_The task_: Filter this data down to the lines that hold "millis", and copy them.
________
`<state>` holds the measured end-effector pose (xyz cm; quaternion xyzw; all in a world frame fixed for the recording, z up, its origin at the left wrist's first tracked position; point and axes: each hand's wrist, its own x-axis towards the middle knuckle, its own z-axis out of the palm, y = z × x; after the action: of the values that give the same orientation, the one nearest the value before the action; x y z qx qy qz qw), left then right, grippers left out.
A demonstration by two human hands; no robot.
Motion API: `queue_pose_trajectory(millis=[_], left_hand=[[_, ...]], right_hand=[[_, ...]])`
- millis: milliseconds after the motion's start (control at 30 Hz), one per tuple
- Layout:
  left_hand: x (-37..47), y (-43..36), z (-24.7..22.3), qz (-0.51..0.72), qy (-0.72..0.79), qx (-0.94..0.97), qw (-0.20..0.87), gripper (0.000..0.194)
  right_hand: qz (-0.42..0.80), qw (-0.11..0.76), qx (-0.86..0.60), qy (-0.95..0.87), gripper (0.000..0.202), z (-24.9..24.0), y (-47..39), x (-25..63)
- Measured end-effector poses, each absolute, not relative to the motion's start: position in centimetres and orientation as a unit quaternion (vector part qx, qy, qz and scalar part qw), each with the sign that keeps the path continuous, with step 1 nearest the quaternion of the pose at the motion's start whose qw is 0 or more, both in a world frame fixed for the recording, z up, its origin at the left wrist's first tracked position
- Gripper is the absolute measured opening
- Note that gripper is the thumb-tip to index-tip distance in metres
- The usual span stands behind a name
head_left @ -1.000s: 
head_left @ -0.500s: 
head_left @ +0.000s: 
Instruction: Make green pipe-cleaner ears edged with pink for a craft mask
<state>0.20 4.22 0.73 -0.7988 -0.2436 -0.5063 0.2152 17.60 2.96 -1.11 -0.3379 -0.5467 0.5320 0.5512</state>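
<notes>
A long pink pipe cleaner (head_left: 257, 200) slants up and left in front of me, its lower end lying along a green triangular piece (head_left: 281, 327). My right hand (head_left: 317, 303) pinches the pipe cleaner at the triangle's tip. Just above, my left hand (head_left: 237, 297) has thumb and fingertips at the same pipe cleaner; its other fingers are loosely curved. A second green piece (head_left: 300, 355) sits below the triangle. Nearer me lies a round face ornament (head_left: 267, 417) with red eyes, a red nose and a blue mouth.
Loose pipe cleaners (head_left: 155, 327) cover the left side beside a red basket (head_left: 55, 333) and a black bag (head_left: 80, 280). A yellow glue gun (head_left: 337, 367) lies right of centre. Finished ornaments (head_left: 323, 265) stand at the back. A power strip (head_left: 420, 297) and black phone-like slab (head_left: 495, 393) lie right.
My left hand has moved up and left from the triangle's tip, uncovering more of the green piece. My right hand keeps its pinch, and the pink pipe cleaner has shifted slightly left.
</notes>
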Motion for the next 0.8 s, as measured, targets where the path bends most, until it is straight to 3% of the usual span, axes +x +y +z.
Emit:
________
_Response to this task_:
Motion API: `queue_pose_trajectory(millis=[_], left_hand=[[_, ...]], right_hand=[[_, ...]])`
- millis: milliseconds after the motion's start (control at 30 Hz), one per tuple

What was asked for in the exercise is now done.